Sahijab – Pada tahun 1333 Masehi, setelah melalui perjalanan panjang melewati wilayah Iran, Anatolia, dan Asia Tengah, Ibnu Battutah akhirnya singgah di tepi sungai Indus, Tepi Barat India, yang dikuasai Sultan Muhammad Tugluq (baca Tuglak), penguasa muslim di Delhi. Di sana, ia diangkat menjadi seorang qodi atau hakim agung di Kesultanan Delhi hingga lebih dari tujuh tahun lamanya.
Dalam sebuah misi ke Tiongkok, di tahun ke-8, ia dan rombongan Kesultanan Delhi singgah di Samudera Pasai, di Aceh saat ini, yang saat itu dikuasai penguasa muslim, Sultan Malik At-Tohir, seorang Sultan yang alim dan cerdas. Ya, Ibnu Battutah menorehkan jejak perjalanannya sampai ke Nusantara.
Samudera Pasai di Aceh, memiliki kesan tersendiri bagi Ibnu Battutah. Dua minggu tinggal di negeri Nusantara ini, Ibnu Battutah benar-benar mendapat pengalaman baru yang membuatnya terkesan. Samudera Pasai yang sangat subur, segar, dan hijau kala itu menjadi pusat studi Islam di Asia Tenggara, dan mempertahankan adat budaya setempat dengan sangat baik.
Baca juga: Perjalanan Panjang Ibnu Battutah Bagian 1
Ibnu Battutah menceritakan dalam bukunya bahwa ia disambut dengan sangat baik di Samudera Pasai Aceh. Dia juga mengatakan bahwa sang Sultan merupakan raja yang dermawan, mencintai ilmu, dan mencintai jihad fi sabilillah memperjuangkan Islam. Keadaan alam yang indah dan adat budaya yang ramah selalu terkenang di benak Ibnu Battutah.

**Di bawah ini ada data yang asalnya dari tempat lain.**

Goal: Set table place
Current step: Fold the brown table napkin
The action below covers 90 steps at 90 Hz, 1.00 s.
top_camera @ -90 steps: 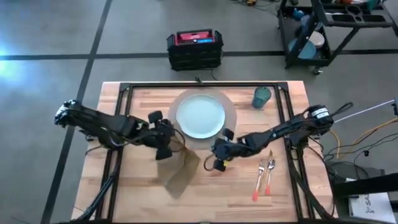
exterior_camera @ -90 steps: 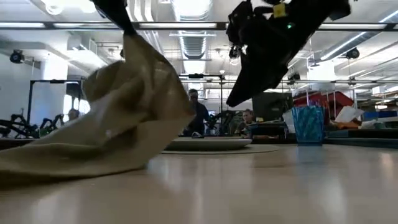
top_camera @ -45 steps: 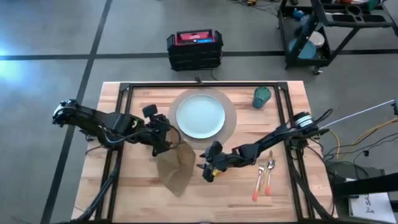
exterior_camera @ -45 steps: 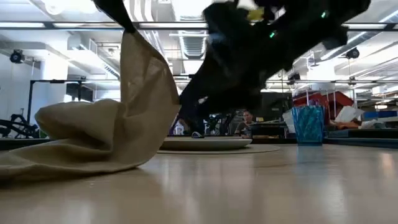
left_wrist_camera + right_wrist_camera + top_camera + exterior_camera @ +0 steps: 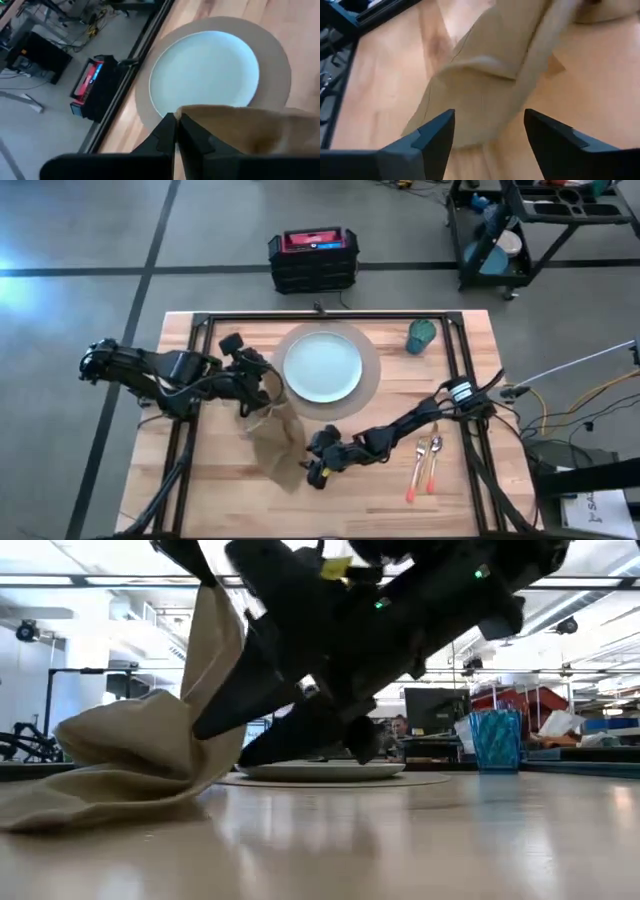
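Beside the plate (image 5: 322, 367), napkin (image 5: 276, 445) corner pinched in left gripper (image 5: 268, 384).

left tool (image 5: 268, 383): closed, raised | right tool (image 5: 314, 468): fingers spread, low

Two dark jointed arms, black cables, yellow label.

— What has shifted in the last second?
— The right gripper (image 5: 318, 470) has travelled from beside the plate (image 5: 322, 366) down to the napkin (image 5: 277, 442), jaws spread.
— And the left gripper (image 5: 266, 384)?
— It has drawn the cloth's pinched corner back and up.
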Each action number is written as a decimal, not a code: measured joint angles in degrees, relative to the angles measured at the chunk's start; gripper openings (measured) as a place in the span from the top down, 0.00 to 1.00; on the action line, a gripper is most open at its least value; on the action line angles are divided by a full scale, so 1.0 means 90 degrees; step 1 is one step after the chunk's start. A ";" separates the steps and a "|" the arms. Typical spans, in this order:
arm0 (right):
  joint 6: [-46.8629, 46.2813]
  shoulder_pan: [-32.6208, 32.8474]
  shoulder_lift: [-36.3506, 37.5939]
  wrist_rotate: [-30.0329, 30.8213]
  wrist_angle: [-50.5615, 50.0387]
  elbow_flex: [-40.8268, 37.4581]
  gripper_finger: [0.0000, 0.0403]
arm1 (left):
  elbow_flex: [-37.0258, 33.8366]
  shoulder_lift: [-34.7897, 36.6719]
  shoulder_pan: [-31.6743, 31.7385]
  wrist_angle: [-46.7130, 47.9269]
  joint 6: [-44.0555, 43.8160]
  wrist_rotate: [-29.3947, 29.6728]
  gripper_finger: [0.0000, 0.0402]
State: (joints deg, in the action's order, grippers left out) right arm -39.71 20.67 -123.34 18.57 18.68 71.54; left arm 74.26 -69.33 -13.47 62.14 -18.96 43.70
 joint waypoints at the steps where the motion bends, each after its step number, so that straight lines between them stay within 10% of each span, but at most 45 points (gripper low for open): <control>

Dari dulu disebut Ibnu Battutah bahwa di Sumatera itu banyak sekali gajah, subhanallah. Gajah sampai hari ini juga menjadi simbol lambang di Aceh.
Ibnu Battutah menyebutkan bahwa kendaraan istimewa kerajaan adalah gajah dan kuda. Kalau sultan sedang naik gajah, maka pasukan akan naik kuda. Demikian sebaliknya, bila Sultan naik kuda, maka seluruh pasukan naik gajah.